Once the fabric had firmed up and we had locked in the shape, we applied two more coats of resin to make the fabric rigid. This was applied to the outside of the mold and the fiberglass matting in the cut areas.
Note: We also used the fiberglass matting in areas where the mold needed a little more firming up, such as the corners and the area we had cut on the top. Be careful about using matting in areas that may have undercuts. If the matting is pinched between two folds, you may have to break the mold to get it out of the cast piece.
We applied one coat of the Bondo-resin mix on the exposed area of the inside of the mold. This gave us a little more rigidity to ensure that the mold was solid enough to remove from the armature.
We also put a layer of matting on the flat part of the shelf along with a couple of 1-by-2 wood strips to hold the mold flat.
Once we removed the armature, we went through the Bondo-resin finishing steps that were laid out in the November/December issue (and can also be found online at ConcreteDecor.net), applying about four coats total and sanding to a 320-grit finish. After wax, we were ready to pour the concrete.

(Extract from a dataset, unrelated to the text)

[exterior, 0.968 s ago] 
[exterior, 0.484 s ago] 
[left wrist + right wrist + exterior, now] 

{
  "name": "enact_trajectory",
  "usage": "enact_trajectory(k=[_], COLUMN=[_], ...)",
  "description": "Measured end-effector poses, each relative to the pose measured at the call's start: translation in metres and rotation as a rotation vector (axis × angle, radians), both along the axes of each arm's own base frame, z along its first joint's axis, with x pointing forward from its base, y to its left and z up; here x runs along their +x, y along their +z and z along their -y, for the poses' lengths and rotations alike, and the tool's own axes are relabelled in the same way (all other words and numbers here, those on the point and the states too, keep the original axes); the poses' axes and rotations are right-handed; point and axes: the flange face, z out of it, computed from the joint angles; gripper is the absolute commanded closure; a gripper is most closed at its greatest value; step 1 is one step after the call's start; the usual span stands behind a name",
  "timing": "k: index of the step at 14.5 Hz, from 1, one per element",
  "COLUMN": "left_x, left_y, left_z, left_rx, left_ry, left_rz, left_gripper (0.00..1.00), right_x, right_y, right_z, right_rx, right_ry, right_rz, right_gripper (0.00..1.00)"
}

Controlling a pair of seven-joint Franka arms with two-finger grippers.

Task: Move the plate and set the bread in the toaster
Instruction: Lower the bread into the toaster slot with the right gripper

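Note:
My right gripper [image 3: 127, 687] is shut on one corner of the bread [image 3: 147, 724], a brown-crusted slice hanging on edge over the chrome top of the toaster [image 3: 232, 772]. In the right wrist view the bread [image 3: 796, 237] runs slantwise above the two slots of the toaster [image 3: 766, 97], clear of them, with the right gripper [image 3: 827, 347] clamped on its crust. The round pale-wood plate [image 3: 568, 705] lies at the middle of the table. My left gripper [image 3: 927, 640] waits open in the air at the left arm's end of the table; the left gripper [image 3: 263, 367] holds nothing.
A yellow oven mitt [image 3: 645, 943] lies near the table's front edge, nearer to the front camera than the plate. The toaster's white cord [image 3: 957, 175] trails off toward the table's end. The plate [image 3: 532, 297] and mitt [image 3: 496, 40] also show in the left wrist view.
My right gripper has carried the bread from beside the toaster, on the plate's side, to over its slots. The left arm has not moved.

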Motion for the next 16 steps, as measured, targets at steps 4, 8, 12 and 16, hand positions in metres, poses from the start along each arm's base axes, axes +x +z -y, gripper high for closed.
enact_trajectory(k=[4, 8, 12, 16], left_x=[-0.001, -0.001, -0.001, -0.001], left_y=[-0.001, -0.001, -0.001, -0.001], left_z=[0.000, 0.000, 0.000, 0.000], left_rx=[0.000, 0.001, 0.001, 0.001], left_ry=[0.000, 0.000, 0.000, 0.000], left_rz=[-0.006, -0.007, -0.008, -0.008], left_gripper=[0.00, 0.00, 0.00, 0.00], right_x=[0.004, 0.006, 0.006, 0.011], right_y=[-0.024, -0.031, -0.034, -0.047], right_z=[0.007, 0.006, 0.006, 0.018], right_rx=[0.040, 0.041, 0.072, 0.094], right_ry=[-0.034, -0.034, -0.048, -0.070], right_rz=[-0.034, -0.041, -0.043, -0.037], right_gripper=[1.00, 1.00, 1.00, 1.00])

Wetting out the fabric using acrylic polymer
Using acrylic polymer is easier but it takes a little more time, as the polymer takes longer to dry and stiffen up. Following the same process as you use with the resin, you will wet out and drape the fabric on the armature. It will take about one to three hours for the polymer to dry to a stiff form. Once it is stiff, you will need to apply several coats of resin to the fabric to get it to a more rigid state.
With this method, using the polymer, you will have time to work with the fabric and get it to the shape you want. However, be aware that the polymer will only stiffen the fabric to a firm state. Adding resin to the fabric will be necessary to make it rigid, and this can be a trick.
The fabric can wrinkle on you if you brush too hard while applying the resin, so be gentle. After the first coat of resin, your material should be firm enough to work with. Once it is firm (after two or three coats of resin) you can follow the usual resin-wetting procedures to finish.
Note: You can use just about any polymer to make the fabric stiff, but do a test on a small amount of fabric to make sure that the one you use will give you the firmness you want and will bond with the resin. A high-solids polymer is the way to go. There are also specialized products designed to stiffen material, and you can find these at your local craft store.
Tommy T. Cook is the founder of Gnomeadic Arts and co-founder of Seattle-area company Absolute ConcreteWorks.